### Work order
In the records below, find every line with the word "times" and copy it.

-- Material provided follows --

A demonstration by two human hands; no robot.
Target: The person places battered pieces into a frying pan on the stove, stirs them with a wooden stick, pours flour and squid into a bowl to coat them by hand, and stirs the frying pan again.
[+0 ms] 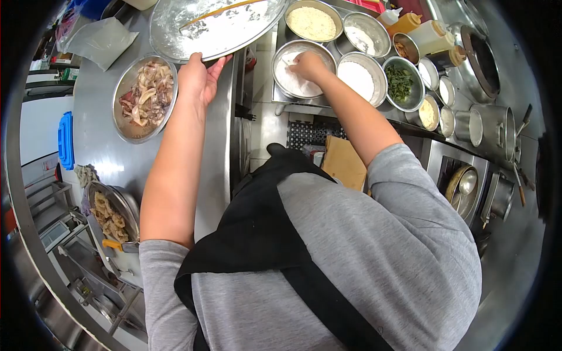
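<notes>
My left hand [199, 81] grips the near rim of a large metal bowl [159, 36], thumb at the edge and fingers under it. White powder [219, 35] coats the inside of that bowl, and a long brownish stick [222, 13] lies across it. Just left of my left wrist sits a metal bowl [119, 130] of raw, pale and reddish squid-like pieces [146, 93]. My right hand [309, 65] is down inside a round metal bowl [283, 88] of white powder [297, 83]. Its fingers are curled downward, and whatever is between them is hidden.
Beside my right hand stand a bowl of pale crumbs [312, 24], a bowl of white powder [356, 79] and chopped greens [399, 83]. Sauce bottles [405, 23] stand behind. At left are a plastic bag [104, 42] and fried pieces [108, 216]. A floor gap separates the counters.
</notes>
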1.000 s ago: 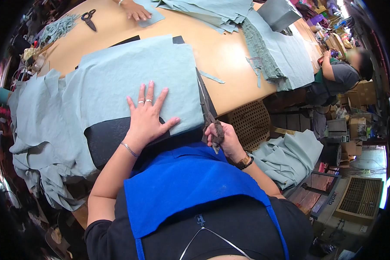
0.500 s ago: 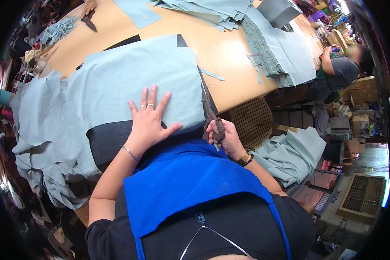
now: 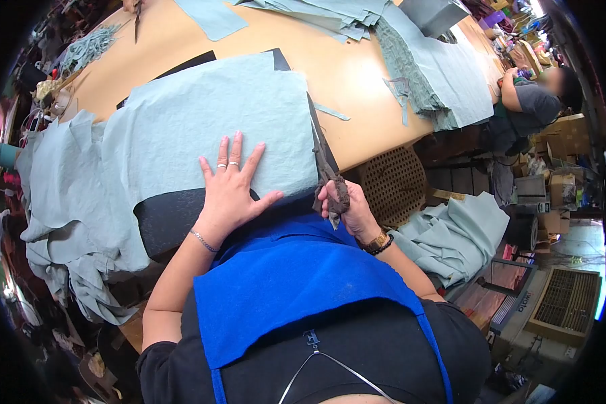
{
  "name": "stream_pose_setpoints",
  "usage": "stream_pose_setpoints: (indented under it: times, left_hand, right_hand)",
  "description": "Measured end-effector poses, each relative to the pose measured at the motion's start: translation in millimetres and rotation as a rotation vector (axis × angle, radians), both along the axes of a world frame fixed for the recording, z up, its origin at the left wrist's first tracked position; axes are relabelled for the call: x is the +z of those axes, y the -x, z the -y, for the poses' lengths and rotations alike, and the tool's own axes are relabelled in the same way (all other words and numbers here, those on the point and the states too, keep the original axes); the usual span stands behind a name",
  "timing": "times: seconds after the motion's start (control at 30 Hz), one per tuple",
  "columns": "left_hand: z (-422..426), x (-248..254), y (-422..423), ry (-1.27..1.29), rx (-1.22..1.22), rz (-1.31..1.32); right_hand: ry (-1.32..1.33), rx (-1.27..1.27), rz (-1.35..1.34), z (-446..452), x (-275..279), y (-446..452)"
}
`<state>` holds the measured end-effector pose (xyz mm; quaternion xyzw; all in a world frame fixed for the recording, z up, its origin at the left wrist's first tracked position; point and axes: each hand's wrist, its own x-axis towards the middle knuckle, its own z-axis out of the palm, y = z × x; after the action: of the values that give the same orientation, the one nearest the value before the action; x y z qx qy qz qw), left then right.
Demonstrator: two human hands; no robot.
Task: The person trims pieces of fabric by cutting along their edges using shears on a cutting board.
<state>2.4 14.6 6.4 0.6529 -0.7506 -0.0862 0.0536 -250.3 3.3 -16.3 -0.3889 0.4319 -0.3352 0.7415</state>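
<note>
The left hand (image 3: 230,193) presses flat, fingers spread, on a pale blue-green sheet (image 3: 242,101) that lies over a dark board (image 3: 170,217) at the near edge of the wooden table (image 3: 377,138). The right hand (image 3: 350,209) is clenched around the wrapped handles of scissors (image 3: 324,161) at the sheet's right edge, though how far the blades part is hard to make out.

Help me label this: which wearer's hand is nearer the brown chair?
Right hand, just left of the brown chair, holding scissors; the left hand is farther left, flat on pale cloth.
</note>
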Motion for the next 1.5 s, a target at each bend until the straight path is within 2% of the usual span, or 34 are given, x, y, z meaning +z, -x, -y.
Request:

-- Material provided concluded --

### Answer to this problem
  "usage": "stream_pose_setpoints: (indented under it: times, left_hand, right_hand)",
  "timing": "times: seconds after the motion's start (control at 30 Hz), one per tuple",

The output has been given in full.